Constructive Competition

Competitiveness has been the hallmark of our success as a species, or so it seems. Ruthlessness is in reality the stamp of our attainment. We stepped on, ran over and crushed everything and everyone who happened to stand in our way, be it a river, a forest, a mountain, a helpless animal, a herd of beasts, an innocent tribe, or a weaker nation. William Graham Sumner said that we throw all our attention on the utterly idle question whether A has done as well as B, when the only question is whether A has done as well as he (or she) could. Competition has to be constructive in lieu of the presently adopted destructive one if we want to survive and capitalism to be just. To succeed does not mean that the competition has to be destroyed. On the contrary, obliterating the competition monopolizes the market, relaxes potential ambitions, and creates acute inequality. Daniel C. Dennett recounts Thomas Hobbes’s account of the advent of civilization:

One day, when yet another conflict arose, just like all the others that had come before it, something new happened to happen. Instead of persisting in the myopically selfish policies of mutual defection and distrust that had reigned heretofore, these particular lucky competitors hit upon a new idea: cooperation for mutual benefit. They formed a social contract. (Dennett, 454)
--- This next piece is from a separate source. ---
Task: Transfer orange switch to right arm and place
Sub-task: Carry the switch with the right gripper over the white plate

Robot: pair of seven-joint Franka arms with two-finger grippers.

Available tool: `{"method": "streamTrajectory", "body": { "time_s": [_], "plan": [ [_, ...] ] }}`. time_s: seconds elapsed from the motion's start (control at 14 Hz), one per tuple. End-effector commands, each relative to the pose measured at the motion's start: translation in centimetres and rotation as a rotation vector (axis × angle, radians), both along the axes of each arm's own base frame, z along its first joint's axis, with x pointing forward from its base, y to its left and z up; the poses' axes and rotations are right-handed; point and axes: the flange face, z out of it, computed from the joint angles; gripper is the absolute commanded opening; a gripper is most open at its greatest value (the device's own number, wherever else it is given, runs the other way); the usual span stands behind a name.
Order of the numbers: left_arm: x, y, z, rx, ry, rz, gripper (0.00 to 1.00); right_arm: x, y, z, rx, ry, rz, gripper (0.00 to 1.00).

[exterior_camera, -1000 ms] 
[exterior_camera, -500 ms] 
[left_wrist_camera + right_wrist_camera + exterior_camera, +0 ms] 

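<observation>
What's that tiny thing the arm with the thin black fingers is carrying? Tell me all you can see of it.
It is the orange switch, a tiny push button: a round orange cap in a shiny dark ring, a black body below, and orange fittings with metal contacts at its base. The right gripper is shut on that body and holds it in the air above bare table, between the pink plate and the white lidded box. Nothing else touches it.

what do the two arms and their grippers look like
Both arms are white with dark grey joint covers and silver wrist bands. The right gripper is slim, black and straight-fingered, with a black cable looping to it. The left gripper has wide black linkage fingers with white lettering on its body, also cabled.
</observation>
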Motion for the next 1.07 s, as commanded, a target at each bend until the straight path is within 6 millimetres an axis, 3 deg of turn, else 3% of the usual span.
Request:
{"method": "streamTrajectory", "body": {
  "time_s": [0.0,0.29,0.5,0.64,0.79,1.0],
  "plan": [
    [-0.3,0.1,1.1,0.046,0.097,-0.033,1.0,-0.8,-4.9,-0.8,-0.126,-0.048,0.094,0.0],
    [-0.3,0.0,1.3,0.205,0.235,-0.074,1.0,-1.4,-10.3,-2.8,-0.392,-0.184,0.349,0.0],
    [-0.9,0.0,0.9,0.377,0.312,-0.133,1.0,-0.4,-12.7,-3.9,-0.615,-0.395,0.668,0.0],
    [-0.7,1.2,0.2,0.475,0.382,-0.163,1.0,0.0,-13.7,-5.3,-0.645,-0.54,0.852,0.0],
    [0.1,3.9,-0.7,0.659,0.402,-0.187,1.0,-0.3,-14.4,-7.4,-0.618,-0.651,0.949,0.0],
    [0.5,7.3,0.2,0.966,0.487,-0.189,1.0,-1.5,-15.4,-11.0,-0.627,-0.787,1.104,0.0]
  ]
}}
We need a new brand of capitalism: Credit Capitalism. When you create something, you are credited with it, and anyone who uses your creation, adds to your credit. The level of credit that one reaches measures one’s success. The more credit one possesses, the more honour one acquires and the more respected and respectable one becomes. Since everyone in a company or corporation earns the same amount of money (as you), as in all other businesses, you all share the credit equally. Knowledge determines one’s position in an organization. One whose knowledge is balanced: who possesses both acquired and developed knowledge, both learned and authored knowledge, could aspire to a top position whose sole merit would be its honorary status. For example, an individual (or a corporation) who invents a way to harness cold fusion, thus solving humanity’s growing dilemma with the use of fossil fuels, will see his, her, or its credit reach an astronomical level, since every region of the world will be using this blessed discovery. Currency will still be used to exchange goods, but its value will be tied to the country’s GDK. Financial markets will still trade shares and the public will still be able to invest in these supply-and-demand swap-meets, but all transactions will represent the advancement of knowledge: knowledge for the betterment of humanity as well as other life forms. Competition will still subsist. However, a competitor’s ultimate goal will not be the eradication of all other competitors and the never-ending accumulation of capital. Instead, honour through credit will animate all competitive undertakings. To be honourable will not connote only one’s honesty but also one’s labour for the overall advancement and improvement of knowledge.

Work and Welfare

It has been said and repeated that the world continues to exist due to morality, work and charity. No wonder that our world is in deep disarray. Our morality is lacking in intensity and is often hypocritical; work is mostly monotonous, non-existent for many, and enslaving to a myriad more; and charity is scarce and practically uncharitable. James M. Barrie said that nothing is really work unless you would rather be doing something else. Most of us dream of doing something else. When it comes to work, fiction is often better than reality. We tend to imagine the perfect job. Some of us attempt to get it, but very few of us enjoy it once we are doing it since it is never exactly what we imagined it to be. It is rarely greener on the other side of the fence; it is often just different. Work is generally equated with wellbeing (another word for welfare). But welfare has to be all-encompassing to stand for what it really is. One cannot delight in life when the welfare of many can only be measured in terms of toil and moil. Jean-Jacques Rousseau said that it is too difficult to think nobly when one thinks only of earning a living. But we must think nobly whatever our occupation may be. If we all demand work for all, welfare will only exist for the professionally challenged. The only thing we should be giving away is knowledge. Education should therefore be free for all. But why would someone wish to become a waste collector? What incentive could we offer when all salaries are equal? If, like any other job, waste gathering is regarded as dignified and its importance in the circle of life is aptly stressed, there will be enough people willing to carry it out.

Benevolent Bureaucracy

The 20th century will be remembered for many things, and according to Carl Sagan, “…for three broad innovations: unprecedented means to save, prolong and enhance life; unprecedented means to destroy life including for the first time putting our global civilization at risk; and unprecedented insights into the nature of ourselves and the Universe.” (Sagan, 204)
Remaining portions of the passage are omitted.